The data START
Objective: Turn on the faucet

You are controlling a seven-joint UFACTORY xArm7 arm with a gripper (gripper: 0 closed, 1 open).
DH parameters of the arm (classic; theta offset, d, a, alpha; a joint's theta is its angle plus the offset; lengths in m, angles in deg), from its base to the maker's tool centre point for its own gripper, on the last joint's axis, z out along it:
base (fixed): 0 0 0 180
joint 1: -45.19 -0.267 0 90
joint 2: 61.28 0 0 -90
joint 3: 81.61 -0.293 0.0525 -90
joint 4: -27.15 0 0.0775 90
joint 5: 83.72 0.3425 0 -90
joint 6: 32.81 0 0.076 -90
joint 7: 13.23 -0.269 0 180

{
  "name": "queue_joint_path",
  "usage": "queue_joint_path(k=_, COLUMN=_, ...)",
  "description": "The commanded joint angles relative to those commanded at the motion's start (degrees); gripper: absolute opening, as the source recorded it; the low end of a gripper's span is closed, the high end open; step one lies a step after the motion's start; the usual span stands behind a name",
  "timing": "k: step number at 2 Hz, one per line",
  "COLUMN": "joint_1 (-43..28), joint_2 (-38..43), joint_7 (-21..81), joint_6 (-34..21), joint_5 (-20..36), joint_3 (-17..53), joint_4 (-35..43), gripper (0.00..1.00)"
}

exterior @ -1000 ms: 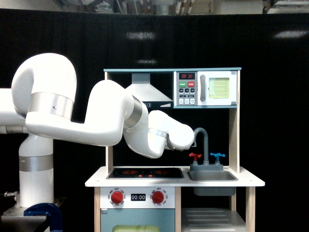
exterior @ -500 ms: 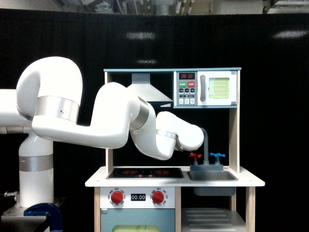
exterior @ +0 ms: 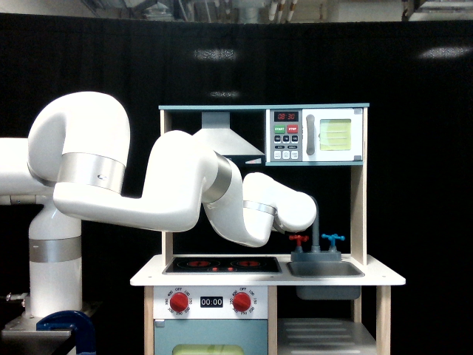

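The faucet [exterior: 315,235] stands at the back of the toy kitchen's sink, towards the exterior view's right. Only its grey upright stem and base show. The curved top of the spout is hidden behind the white end of my arm [exterior: 294,209]. A red cross handle [exterior: 298,239] sits left of the stem and a blue cross handle [exterior: 333,239] right of it. The arm's last white link hangs just above the red handle. No fingers of the gripper show; they are hidden behind the arm.
The grey sink [exterior: 326,271] lies below the faucet. A stove top [exterior: 222,264] with red burners lies under the arm's elbow. Above are a range hood [exterior: 235,144] and a toy microwave [exterior: 315,134]. A wooden post [exterior: 358,211] stands right of the faucet.
The arm has stretched toward the exterior view's right. Its end link now covers the spout's curved top, which showed fully one second ago.
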Motion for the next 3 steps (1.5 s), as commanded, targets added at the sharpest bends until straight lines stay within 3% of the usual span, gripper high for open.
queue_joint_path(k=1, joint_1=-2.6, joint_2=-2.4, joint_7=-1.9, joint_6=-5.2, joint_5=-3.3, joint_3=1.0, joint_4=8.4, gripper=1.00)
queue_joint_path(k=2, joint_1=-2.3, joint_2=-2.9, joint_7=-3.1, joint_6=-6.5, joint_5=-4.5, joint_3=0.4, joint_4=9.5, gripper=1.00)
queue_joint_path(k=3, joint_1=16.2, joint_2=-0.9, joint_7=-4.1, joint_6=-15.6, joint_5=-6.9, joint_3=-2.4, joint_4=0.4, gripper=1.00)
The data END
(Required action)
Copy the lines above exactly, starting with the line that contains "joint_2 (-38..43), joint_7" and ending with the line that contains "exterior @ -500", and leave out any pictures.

(Response to the task)
  "COLUMN": "joint_1 (-43..28), joint_2 (-38..43), joint_7 (-21..81), joint_6 (-34..21), joint_5 (-20..36), joint_3 (-17..53), joint_4 (-35..43), gripper (0.00..1.00)"
}

exterior @ -1000 ms: 
exterior @ -500 ms: 

Nothing else remains to be done for this exercise.